Reste que Fouzi Mathey insiste beaucoup sur l'importance de donner la parole aux enfants. Notamment lorsqu'elle entend les débats actuels sur la violence ordinaire commise sur eux. « On ne peut pas se
contenter de donner des injonctions : il faut que les enfants donnent leur avis et qu'on puisse les entendre, comme en Suède, où on voit des enfants à qui on demande ce qu'ils pensent des coups pour les punir. Ils disent : « ça va me faire mal, je suis un enfant ». Et cela a l'effet d'un discours de vérité, qui vient du coeur. »
Préparer l'avenir
C'est aussi dans ce droit fil de la place faite à la parole des enfants et des jeunes qu'elle semble construire ses engagements professionnels. « La jeune génération a conscience de ce monde qui change, elle se préoccupe du changement climatique et de ses effets. Or ce sont toujours les mêmes qui parlent, alors que le système est épuisé. Je milite pour qu'on donne aux jeunes le plus de place possible, et qu'on les soutienne dans leurs initiatives, parce qu'ils sont porteurs d'une vision d'avenir ». De même, au sein de l'Adepape [1], elle construit des partenariats pour aider des jeunes majeurs issus de l'ASE à subsister et à construire de façon plus sereine leurs projets d'avenir, d'une façon qui leur convienne.

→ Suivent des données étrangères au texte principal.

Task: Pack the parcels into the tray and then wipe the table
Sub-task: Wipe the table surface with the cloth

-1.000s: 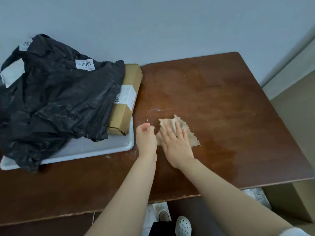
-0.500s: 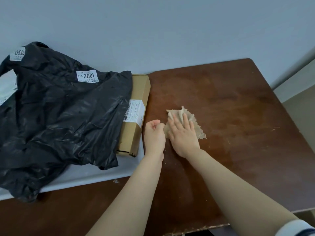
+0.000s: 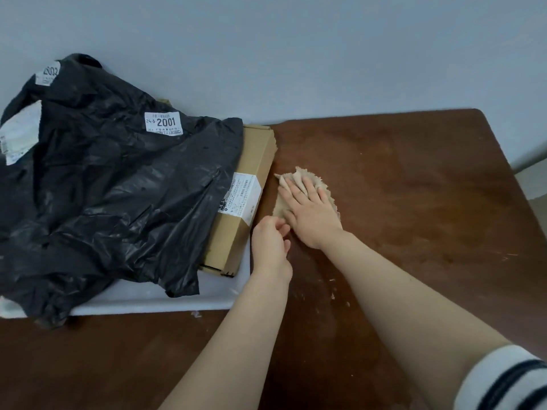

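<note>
A grey-white tray (image 3: pixel 165 300) lies at the left of the dark brown table (image 3: pixel 414 202). In the tray are black plastic parcel bags (image 3: pixel 112 187) with white labels and a long cardboard box (image 3: pixel 248 184) along its right side. A beige rag (image 3: pixel 322 187) lies flat on the table just right of the box. My right hand (image 3: pixel 310 211) presses flat on the rag, fingers spread and pointing at the box. My left hand (image 3: pixel 270 247) rests loosely curled beside the tray's right edge, holding nothing and touching my right hand's thumb side.
A pale wall (image 3: pixel 296 54) runs along the table's far edge. The table's right edge (image 3: pixel 521 190) slants away toward a lighter floor strip. Small pale crumbs (image 3: pixel 333 294) lie on the wood near my right forearm.
My right hand has slid the rag away from me and left, up against the cardboard box. My left hand moved along beside it. The camera has moved closer and tilted.
</note>
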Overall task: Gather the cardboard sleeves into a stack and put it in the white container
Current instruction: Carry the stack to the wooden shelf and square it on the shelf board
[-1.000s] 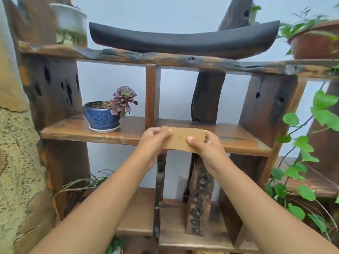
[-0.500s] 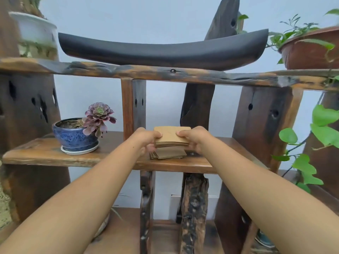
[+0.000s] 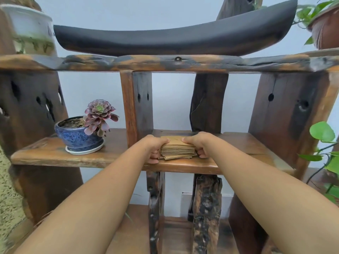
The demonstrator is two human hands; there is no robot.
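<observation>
Both hands on the stack. Left hand (image 3: 155, 148) presses against the left side of the stack of flat brown cardboard sleeves (image 3: 177, 150), fingers curled over the top edge, thumb low near the shelf surface. Right hand (image 3: 199, 144) clasps the right side in the same way, fingertips on the top sleeve. Stack is squeezed between the two hands and rests on the middle wooden shelf (image 3: 119, 158), close to its front edge. Lowest sleeves stick out slightly askew at the front; upper ones look aligned, though edges are too fine to judge exactly.

Just behind the left hand stands a reddish-brown wooden upright post (image 3: 136, 105); a darker, rougher upright (image 3: 208, 101) stands behind the right hand. To the left on the same shelf, well apart from the stack: glazed blue ceramic pot (image 3: 77, 136) on a white saucer, holding a purple rosette succulent (image 3: 100, 113).

Upper shelf board (image 3: 176, 62) carries a long curved black boat-shaped object (image 3: 174, 40), a blurred white planter (image 3: 30, 28) at left, and a brown pot (image 3: 325, 33) at right. Green vine leaves (image 3: 322, 132) hang at the right edge.
</observation>
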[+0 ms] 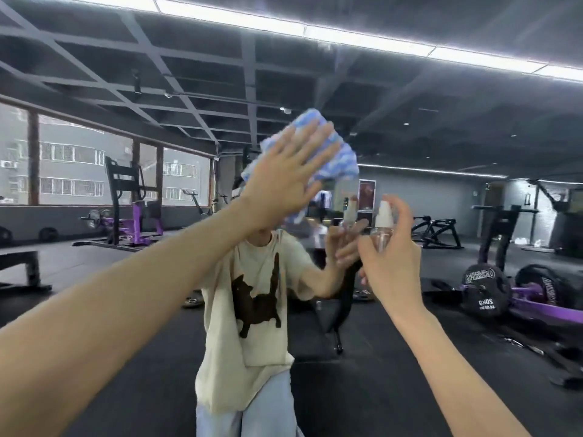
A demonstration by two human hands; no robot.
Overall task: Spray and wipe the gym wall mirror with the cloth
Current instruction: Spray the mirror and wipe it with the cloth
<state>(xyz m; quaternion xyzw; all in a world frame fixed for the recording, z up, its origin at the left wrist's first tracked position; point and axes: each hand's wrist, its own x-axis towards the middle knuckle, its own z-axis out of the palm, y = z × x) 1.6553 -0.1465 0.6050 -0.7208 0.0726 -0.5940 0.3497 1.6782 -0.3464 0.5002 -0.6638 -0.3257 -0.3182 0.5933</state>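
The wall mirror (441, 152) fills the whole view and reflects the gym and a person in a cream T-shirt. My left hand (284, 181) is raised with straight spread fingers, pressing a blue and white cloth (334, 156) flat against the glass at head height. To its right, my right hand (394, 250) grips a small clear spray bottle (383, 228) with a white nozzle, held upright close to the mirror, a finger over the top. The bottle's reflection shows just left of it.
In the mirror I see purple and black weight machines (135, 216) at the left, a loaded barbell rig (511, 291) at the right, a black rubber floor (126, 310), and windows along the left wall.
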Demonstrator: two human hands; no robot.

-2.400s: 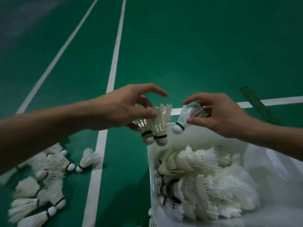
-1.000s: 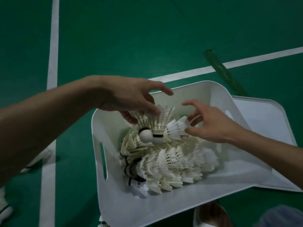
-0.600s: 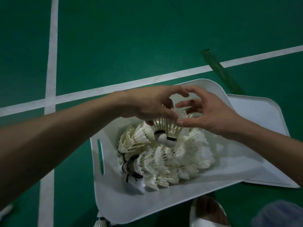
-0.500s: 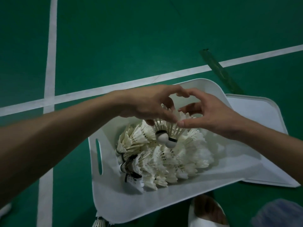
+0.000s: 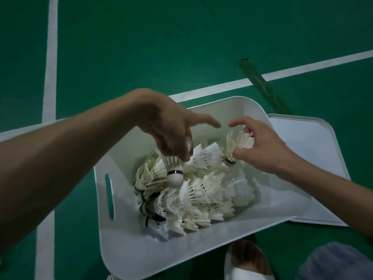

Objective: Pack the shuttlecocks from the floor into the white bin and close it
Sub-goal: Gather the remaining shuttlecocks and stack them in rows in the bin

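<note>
The open white bin (image 5: 129, 249) stands on the green floor and holds a pile of several white shuttlecocks (image 5: 201, 197). Above the pile's left part, my left hand (image 5: 169, 130) pinches one shuttlecock (image 5: 174, 170) by its feathers, cork down, index finger pointing right. Over the bin's far right part, my right hand (image 5: 260, 146) grips another shuttlecock (image 5: 237, 144), cork down, between thumb and curled fingers. The two hands are a short way apart.
The bin's white lid (image 5: 314, 156) lies flat on the floor right of the bin, partly under it. A dark green strip (image 5: 260, 83) lies beyond the bin. White court lines cross the floor. My white shoe (image 5: 246, 263) is at the bin's near edge.
The hands met over the bin and have drawn apart. The left hand held two shuttlecocks; now each hand holds one, the right hand's moved to the bin's right side.
</note>
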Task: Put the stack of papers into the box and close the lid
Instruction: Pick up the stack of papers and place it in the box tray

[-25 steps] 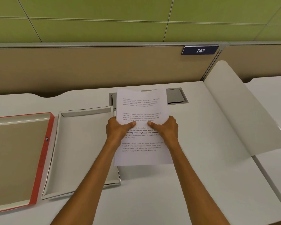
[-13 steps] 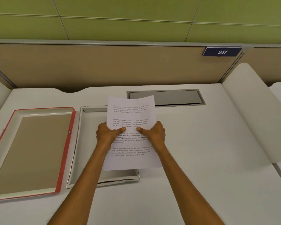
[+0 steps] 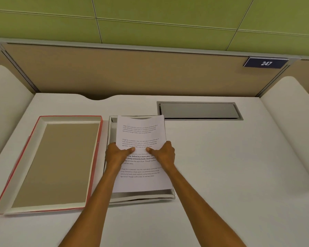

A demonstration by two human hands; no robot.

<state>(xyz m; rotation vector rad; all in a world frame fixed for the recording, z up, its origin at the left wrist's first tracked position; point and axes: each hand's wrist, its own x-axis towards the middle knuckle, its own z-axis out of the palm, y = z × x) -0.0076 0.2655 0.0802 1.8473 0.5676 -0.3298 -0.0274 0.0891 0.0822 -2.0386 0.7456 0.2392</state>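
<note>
The left hand (image 3: pixel 116 155) and right hand (image 3: pixel 163 154) each grip a side of the stack of papers (image 3: pixel 141 154), thumbs on top, over the open white box (image 3: pixel 141 197) on the bench (image 3: pixel 221 175). White sheets carry printed paragraphs. The red-edged lid (image 3: pixel 50 164) lies just left.

Both bare forearms stretched far from the near edge, converging. Left hand (image 3: pixel 116 154) and right hand (image 3: pixel 163 154) level, side by side, closed in a pinch, thumbs on top pointing inward, tips nearly meeting, fingers curled under.
</note>
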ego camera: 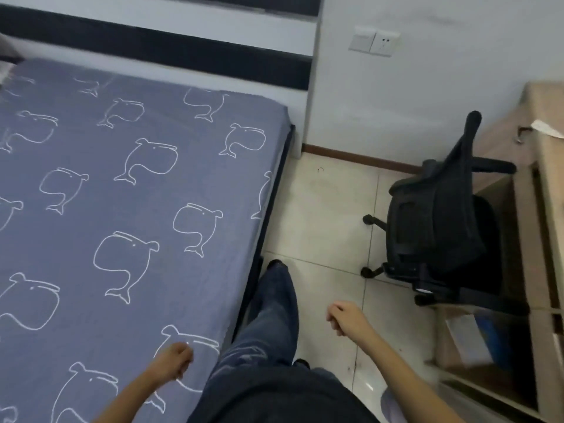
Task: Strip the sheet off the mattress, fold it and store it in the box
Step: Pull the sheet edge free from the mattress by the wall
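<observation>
While the person stands on the tiled floor (323, 215) at the side of the bed (276, 196), the blue sheet (122, 193) with white whale outlines lies flat and tight over the bed. It fills the picture from 7 o'clock up to 11 o'clock. The left hand (174, 361), at 7 o'clock, hangs over the near edge part of the sheet with loosely curled fingers and holds nothing. I cannot tell if it touches the cloth. The right hand (341, 319), at about 5 o'clock, is above the floor and apart from the sheet; its fingers are also loosely curled and empty. Between the hands, a leg in blue jeans (268, 325) points toward 12 o'clock just beside the bed. At 3 o'clock a black office chair (436, 215) stands against a wooden counter (546, 166). A striped headboard (152, 47) is at 11 o'clock and a wall socket (374, 41) at 1 o'clock.
</observation>
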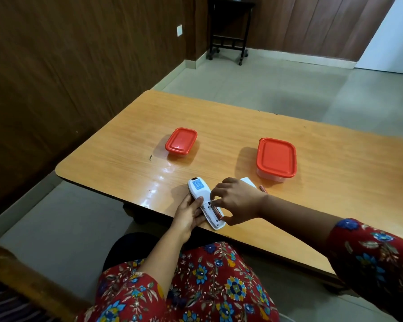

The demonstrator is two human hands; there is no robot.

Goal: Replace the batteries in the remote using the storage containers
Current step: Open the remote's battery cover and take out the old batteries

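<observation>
The white plastic remote [199,188] lies face down at the near edge of the orange wooden tabletop [126,154], its battery bay open. The left hand [189,213] grips its side with curled fingers. The right hand [236,201] pinches the copper-coloured cylindrical battery [215,209] in the bay between fingertip and thumb. Likely trouble: the spring flicks that cell out, or a hard pull tips the remote off the edge. The loose second battery [263,188] could roll; the small red-lidded plastic container [181,142] and larger red-lidded container [276,159] are closed

Single head-worn wide-angle view, facing forward and down, close over near edge of glossy orange wooden table [130,145].
</observation>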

[1] Fouzi Mathey est co-fondatrice de Repairs 94, l'Adepape du Val de Marne et membre de Repairs 75.
Pourquoi cette série "A voix haute" ? |
Depuis plusieurs mois, nous nous intéressons, à travers notre série "En quête de sens", aux interrogations, découragements et enthousiasmes de travailleurs sociaux sur leurs métiers aujourd'hui chahutés. Il nous a paru logique de faire entendre, en regard, ceux qui expérimentent directement, du fait d'une situation de vulnérabilité provisoire ou permanente, des dispositifs sociaux ou médico-sociaux pensés pour eux... mais pas toujours avec eux.
Les temps changent toutefois : aujourd'hui, la parole des «usagers» de l'action sociale et médico-sociale est davantage et mieux prise en compte, voire encouragée. La loi 2002-2 et ses outils de participation sont passés par là. Les concepts d'empowerment et de pair-aidance infusent peu à peu. Beaucoup reste à faire, mais une idée s'est imposée : premières expertes de leur vécu, les personnes accompagnées ont des choses à dire. Et les professionnels et décideurs, beaucoup à gagner à les écouter.